High-Degrees-of-Freedom Dynamic Neural Fields for Robot Self-Modeling and Motion Planning
Lennart Schulze, Hod Lipson
TL;DR
This paper tackles robot self-modeling without depth information by learning a kinematic representation from pose-annotated 2D images. It proposes a high-DOFs dynamic neural density field with an encoder-based architecture and curricular sampling to model an 8-DOF configuration conditioned on joint states, using a single camera with base rotation for quasi-multi-view consistency. The method yields a neural-implicit full-body self-model that supports differentiable forward predictions and enables inverse kinematics and configuration-space planning, achieving a Chamfer-L2 of $1.94\%$ of the workspace in a $1.254$ m tall workspace on a $7$-DOF robot. This approach enables autonomous self-modeling and motion planning without depth data and opens avenues for dynamic object-centric scenes and multi-robot settings.
Abstract
A robot self-model is a task-agnostic representation of the robot's physical morphology that can be used for motion planning tasks in the absence of a classical geometric kinematic model.
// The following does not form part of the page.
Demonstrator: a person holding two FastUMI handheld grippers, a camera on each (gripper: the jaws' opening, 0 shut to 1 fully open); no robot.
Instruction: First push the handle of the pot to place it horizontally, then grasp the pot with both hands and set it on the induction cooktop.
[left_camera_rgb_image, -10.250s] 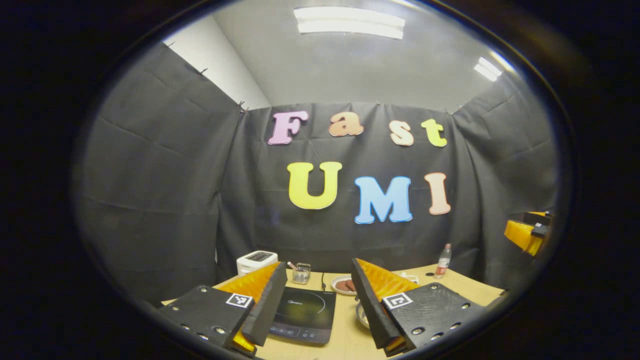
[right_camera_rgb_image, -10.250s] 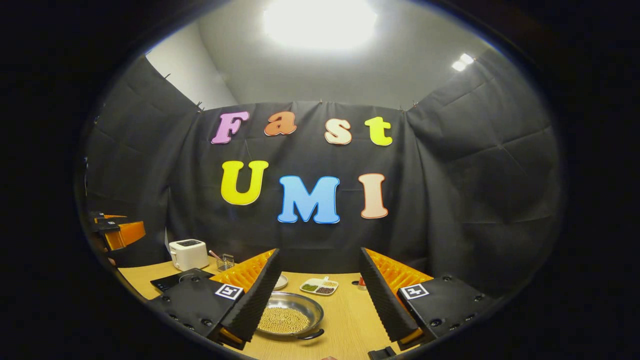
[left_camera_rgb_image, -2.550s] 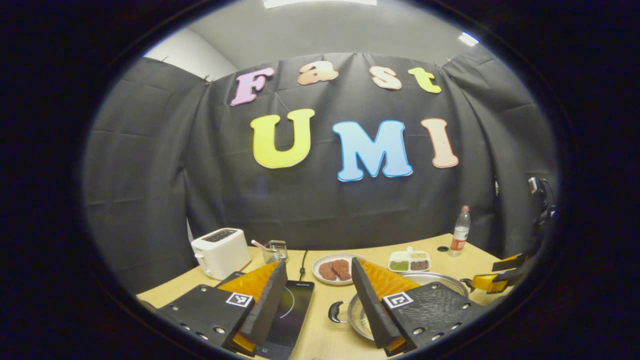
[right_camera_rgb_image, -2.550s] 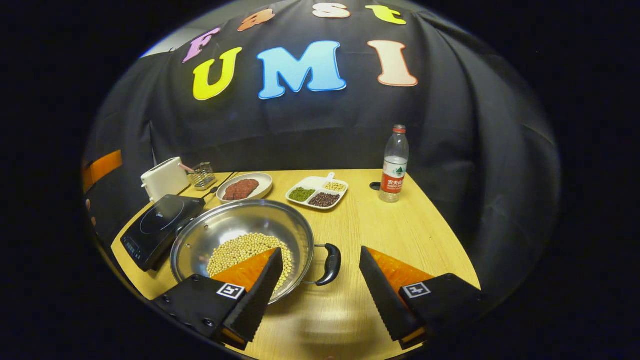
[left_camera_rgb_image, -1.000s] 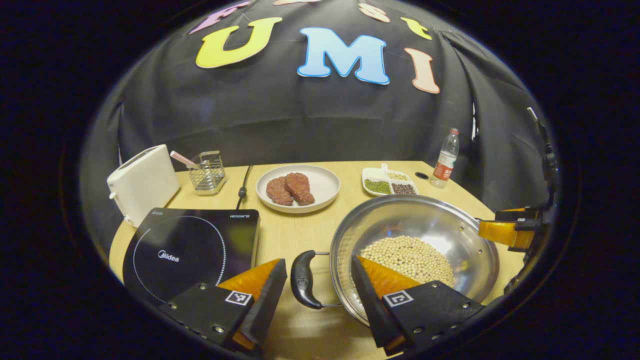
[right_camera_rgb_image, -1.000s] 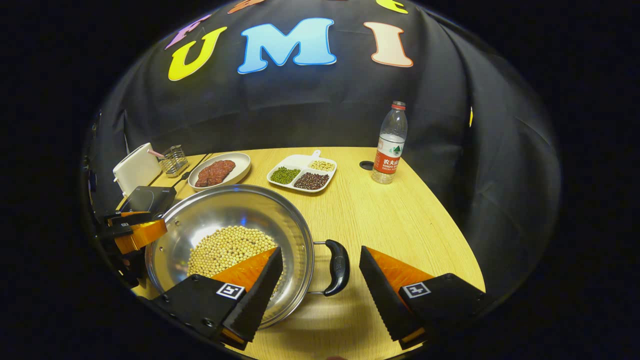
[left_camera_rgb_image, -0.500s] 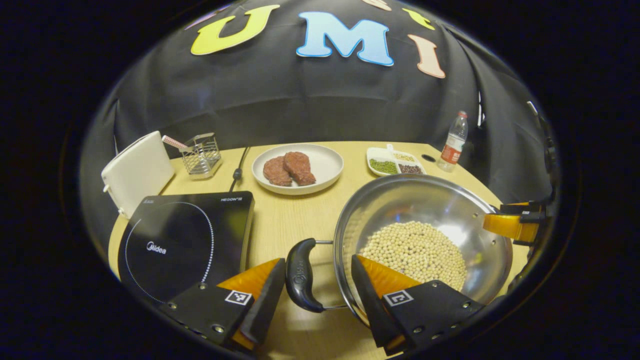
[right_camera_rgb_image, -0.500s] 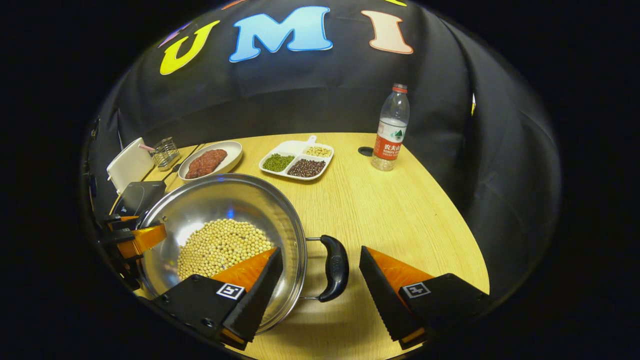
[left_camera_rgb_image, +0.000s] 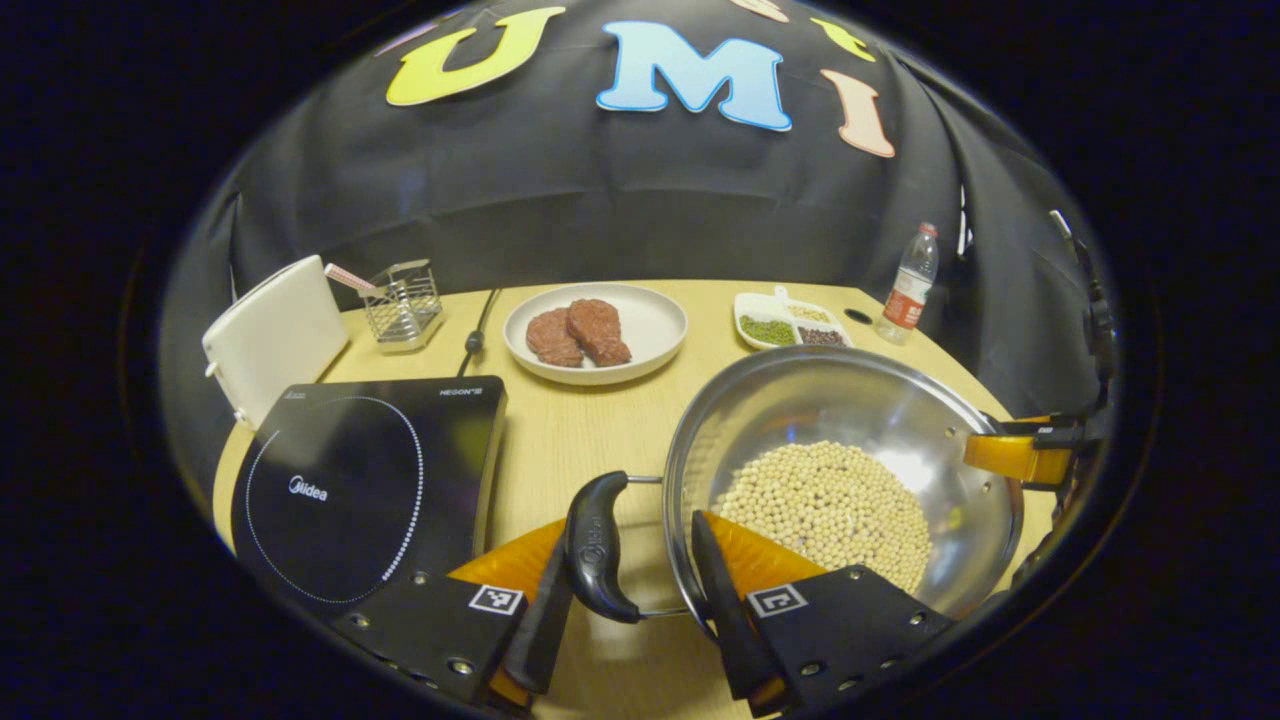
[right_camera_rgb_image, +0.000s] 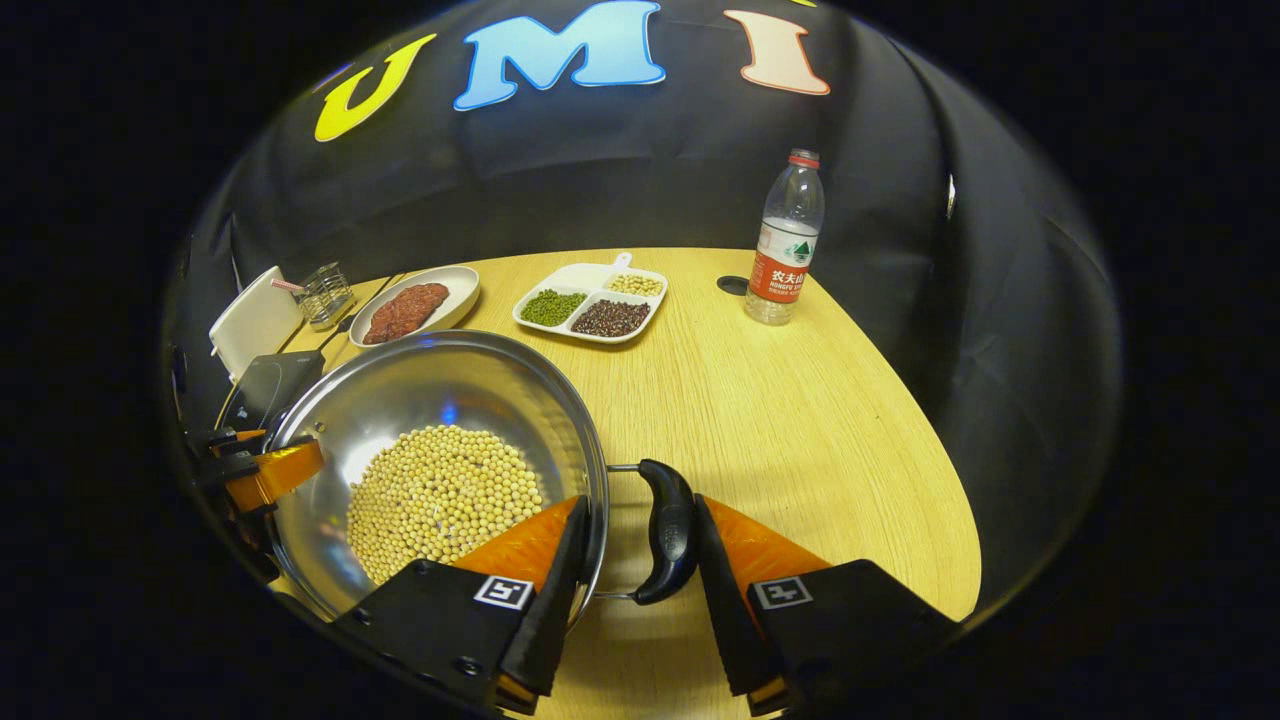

In particular, when the latter is hard to engineer or the robot's kinematics change unexpectedly, human-free self-modeling is a necessary feature of truly autonomous agents. In this work, we leverage neural fields to allow a robot to self-model its kinematics as a neural-implicit query model learned only from 2D images annotated with camera poses and configurations. This enables significantly greater applicability than existing approaches which have been dependent on depth images or geometry knowledge. To this end, alongside a curricular data sampling strategy, we propose a new encoder-based neural density field architecture for dynamic object-centric scenes conditioned on high numbers of degrees of freedom (DOFs). In a 7-DOF robot test setup, the learned self-model achieves a Chamfer-L2 distance of 2% of the robot's workspace dimension. We demonstrate the capabilities of this model on motion planning tasks as an exemplary downstream application.